Historical population
| Census | Pop. | Note | %± |
| 1880 | 824 |  | — |
| 1890 | 1,813 |  | 120.0% |
| 1900 | 3,095 |  | 70.7% |
| 1910 | 3,005 |  | −2.9% |
| 1920 | 4,599 |  | 53.0% |
| 1930 | 5,019 |  | 9.1% |
| 1940 | 6,599 |  | 31.5% |
| 1950 | 7,446 |  | 12.8% |
| 1960 | 8,864 |  | 19.0% |
| 1970 | 10,278 |  | 16.0% |
| 1980 | 11,726 |  | 14.1% |
| 1990 | 11,066 |  | −5.6% |
| 2000 | 11,317 |  | 2.3% |
| 2010 | 11,233 |  | −0.7% |
| 2020 | 11,325 |  | 0.8% |
U.S. Decennial Census

===2020 census===
As of the 2020 census, Spencer had a population of 11,325, with 5,066 households and 2,937 families. The median age was 41.9 years. 22.7% of residents were under the age of 18. For every 100 females there were 92.4 males, and for every 100 females age 18 and over there were 91.1 males age 18 and over.

The population density was 1,034.5 inhabitants per square mile (399.4/km^{2}). There were 5,606 housing units at an average density of 512.1 per square mile (197.7/km^{2}). Of all housing units, 9.6% were vacant; the homeowner vacancy rate was 1.8% and the rental vacancy rate was 11.7%.

Among households, 25.9% had children under the age of 18 living in them. Of all households, 43.8% were married-couple households, 6.9% were cohabiting-couple households, 20.7% were households with a male householder and no spouse or partner present, and 28.6% were households with a female householder and no spouse or partner present. 42.0% were non-family households, 36.9% were made up of individuals, and 16.7% had someone living alone who was 65 years of age or older.

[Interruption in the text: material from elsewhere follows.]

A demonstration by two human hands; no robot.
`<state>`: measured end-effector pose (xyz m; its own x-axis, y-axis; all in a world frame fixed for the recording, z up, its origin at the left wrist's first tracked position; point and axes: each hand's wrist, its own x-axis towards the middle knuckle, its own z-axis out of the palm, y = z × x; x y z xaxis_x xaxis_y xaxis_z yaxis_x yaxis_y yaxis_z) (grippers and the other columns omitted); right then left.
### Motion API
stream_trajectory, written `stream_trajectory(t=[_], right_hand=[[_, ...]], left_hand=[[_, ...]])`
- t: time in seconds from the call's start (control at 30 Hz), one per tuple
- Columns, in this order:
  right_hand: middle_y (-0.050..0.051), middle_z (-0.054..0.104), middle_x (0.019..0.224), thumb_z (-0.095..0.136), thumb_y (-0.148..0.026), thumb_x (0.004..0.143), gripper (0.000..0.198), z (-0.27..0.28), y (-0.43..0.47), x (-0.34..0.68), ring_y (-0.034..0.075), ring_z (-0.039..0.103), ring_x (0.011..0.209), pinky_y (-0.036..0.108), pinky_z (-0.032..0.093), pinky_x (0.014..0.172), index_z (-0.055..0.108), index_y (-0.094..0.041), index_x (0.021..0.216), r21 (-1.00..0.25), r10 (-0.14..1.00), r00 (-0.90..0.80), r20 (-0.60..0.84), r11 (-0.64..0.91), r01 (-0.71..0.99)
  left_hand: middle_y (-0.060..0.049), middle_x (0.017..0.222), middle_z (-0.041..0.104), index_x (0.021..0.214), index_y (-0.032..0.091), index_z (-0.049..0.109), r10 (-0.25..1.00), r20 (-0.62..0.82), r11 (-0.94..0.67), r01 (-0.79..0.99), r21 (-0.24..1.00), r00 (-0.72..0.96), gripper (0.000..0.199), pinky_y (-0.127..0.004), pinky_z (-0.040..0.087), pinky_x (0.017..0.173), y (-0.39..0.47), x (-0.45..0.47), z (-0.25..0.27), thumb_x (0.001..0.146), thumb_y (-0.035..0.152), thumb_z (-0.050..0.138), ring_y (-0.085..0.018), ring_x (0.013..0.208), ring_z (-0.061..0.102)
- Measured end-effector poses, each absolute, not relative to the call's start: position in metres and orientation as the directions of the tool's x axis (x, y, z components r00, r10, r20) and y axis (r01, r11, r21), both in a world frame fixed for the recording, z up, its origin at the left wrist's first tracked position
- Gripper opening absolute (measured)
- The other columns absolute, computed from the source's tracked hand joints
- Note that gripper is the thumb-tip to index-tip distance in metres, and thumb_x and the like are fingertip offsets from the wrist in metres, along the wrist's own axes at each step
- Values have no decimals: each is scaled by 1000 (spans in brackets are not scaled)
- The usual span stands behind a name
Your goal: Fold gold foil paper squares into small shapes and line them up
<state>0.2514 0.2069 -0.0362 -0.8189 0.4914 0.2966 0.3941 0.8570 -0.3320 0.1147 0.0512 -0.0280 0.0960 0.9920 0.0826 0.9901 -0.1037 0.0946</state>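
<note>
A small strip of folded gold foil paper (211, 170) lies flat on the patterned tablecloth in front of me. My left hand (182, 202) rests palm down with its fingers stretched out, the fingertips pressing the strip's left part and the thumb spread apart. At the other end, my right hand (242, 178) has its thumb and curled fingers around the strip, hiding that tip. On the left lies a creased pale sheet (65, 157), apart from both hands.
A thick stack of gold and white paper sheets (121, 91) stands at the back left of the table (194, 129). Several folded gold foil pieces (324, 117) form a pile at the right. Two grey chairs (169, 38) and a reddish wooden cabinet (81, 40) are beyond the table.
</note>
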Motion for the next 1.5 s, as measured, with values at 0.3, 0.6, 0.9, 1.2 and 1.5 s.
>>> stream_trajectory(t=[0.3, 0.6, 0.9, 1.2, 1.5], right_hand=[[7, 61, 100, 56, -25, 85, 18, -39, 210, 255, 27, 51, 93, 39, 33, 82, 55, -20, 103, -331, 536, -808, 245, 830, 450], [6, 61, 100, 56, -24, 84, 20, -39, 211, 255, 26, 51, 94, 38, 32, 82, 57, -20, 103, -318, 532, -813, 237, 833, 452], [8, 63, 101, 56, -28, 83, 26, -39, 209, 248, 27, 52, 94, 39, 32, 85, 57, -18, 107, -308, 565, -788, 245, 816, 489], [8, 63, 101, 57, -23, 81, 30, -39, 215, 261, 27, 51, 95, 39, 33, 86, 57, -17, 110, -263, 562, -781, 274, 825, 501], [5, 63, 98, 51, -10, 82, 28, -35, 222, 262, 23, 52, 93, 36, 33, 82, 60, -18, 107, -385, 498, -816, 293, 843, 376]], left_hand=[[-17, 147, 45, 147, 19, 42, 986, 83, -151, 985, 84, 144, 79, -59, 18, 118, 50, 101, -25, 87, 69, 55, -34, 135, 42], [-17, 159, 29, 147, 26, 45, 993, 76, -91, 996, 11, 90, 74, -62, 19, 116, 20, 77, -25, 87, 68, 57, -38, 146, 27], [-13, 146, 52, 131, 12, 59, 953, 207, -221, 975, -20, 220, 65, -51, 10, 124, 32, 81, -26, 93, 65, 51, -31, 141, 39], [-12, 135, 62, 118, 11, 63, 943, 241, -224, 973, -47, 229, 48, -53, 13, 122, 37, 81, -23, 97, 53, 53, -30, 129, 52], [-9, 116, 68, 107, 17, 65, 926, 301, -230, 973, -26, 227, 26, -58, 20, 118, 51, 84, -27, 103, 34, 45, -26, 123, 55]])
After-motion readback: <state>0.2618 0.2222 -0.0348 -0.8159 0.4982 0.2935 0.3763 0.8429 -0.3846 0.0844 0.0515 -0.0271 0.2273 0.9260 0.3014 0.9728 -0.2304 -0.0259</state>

24.7% of residents were under the age of 20; 4.8% were from 20 to 24; 24.0% were from 25 to 44; 24.0% were from 45 to 64; and 22.5% were 65 years of age or older. The gender makeup of the city was 48.0% male and 52.0% female.

96.8% of residents lived in urban areas, while 3.2% lived in rural areas.

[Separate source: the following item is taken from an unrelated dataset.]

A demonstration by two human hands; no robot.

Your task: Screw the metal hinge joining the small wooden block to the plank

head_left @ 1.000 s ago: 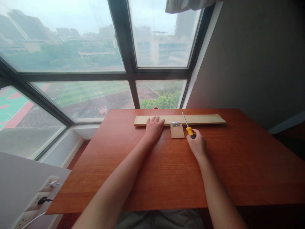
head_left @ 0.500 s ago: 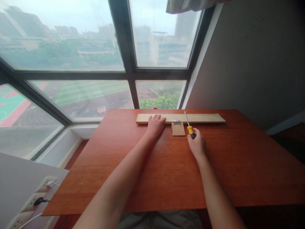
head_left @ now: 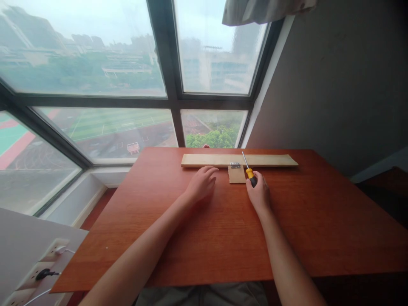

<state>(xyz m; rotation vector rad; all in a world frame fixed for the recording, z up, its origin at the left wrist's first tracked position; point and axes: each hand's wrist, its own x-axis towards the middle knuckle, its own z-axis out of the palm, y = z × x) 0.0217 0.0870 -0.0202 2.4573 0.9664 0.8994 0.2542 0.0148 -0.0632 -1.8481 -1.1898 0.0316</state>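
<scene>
A long pale wooden board (head_left: 207, 160) lies across the far part of the table. At its near edge a small metal hinge (head_left: 235, 165) joins it to a small square piece of wood (head_left: 236, 175). My right hand (head_left: 259, 191) is closed round the black and yellow handle of a screwdriver (head_left: 250, 172), whose shaft points away over the board, right of the hinge. My left hand (head_left: 203, 182) is off the board, just in front of it and left of the small piece, fingers loosely bent and holding nothing.
The brown wooden table (head_left: 191, 238) reaches up to a large window (head_left: 175, 102). Curtain cloth (head_left: 264, 10) hangs at the top right, beside a grey wall (head_left: 334, 85). Low on the left, sockets (head_left: 40, 274) hold plugs with cables.
My left hand has lifted off the board and come back toward me, a little left. My right hand, with the screwdriver, has shifted slightly left.
</scene>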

Racial composition as of the 2020 census
| Race | Number | Percent |
|---|---|---|
| White | 10,387 | 91.7% |
| Black or African American | 86 | 0.8% |
| American Indian and Alaska Native | 45 | 0.4% |
| Asian | 96 | 0.8% |
| Native Hawaiian and Other Pacific Islander | 6 | 0.1% |
| Some other race | 224 | 2.0% |
| Two or more races | 481 | 4.2% |
| Hispanic or Latino (of any race) | 566 | 5.0% |

===2010 census===
As of the census of 2010, there were 11,233 people, 5,018 households, and 3,009 families residing in the city. The population density was 1020.3 PD/sqmi. There were 5,431 housing units at an average density of 493.3 /sqmi. The racial makeup of the city was 96.0% White, 0.5% African American, 0.3% Native American, 0.7% Asian, 1.3% from other races, and 1.2% from two or more races. Hispanic or Latino people of any race were 3.5% of the population.

There were 5,018 households, of which 27.4% had children under the age of 18 living with them, 47.0% were married couples living together, 9.5% had a female householder with no husband present, 3.4% had a male householder with no wife present, and 40.0% were non-families. 34.7% of all households were made up of individuals, and 16.2% had someone living alone who was 65 years of age or older. The average household size was 2.19 and the average family size was 2.80.

The median age in the city was 41.5 years. 23% of residents were under the age of 18; 7.6% were between the ages of 18 and 24; 23.3% were from 25 to 44; 26.5% were from 45 to 64; and 19.7% were 65 years of age or older. The gender makeup of the city was 47.7% male and 52.3% female.

===2000 census===
As of the census of 2000, there were 11,317 people, 4,842 households, and 3,011 families residing in the city. The population density was 1,118.1 PD/sqmi. There were 5,151 housing units at an average density of 508.9 /sqmi. The racial makeup of the city was 97.57% White, 0.14% African American, 0.13% Native American, 1.11% Asian, 0.04% Pacific Islander, 0.34% from other races, and 0.65% from two or more races. Hispanic or Latino people of any race were 1.43% of the population.

There were 4,842 households, out of which 29.3% had children under the age of 18 living with them, 51.4% were married couples living together, 7.7% had a female householder with no husband present, and 37.8% were non-families. 33.0% of all households were made up of individuals, and 15.1% had someone living alone who was 65 years of age or older. The average household size was 2.28 and the average family size was 2.89.

Age spread: 23.8% under the age of 18, 8.9% from 18 to 24, 26.7% from 25 to 44, 21.3% from 45 to 64, and 19.4% who were 65 years of age or older. The median age was 39 years. For every 100 females, there were 88.0 males. For every 100 females age 18 and over, there were 85.4 males.

The median income for a household in the city was $32,970, and the median income for a family was $43,145. Males had a median income of $30,537 versus $21,709 for females. The per capita income for the city was $19,153. About 7.3% of families and 9.5% of the population were below the poverty line, including 13.3% of those under age 18 and 10.0% of those age 65 or over.
==Arts and culture==

In 2004, Spencer's downtown business district was recognized as historic and listed on the National Register of Historic Places. As the county seat and a railroad stop, Spencer also served as a center of trade for the farming county.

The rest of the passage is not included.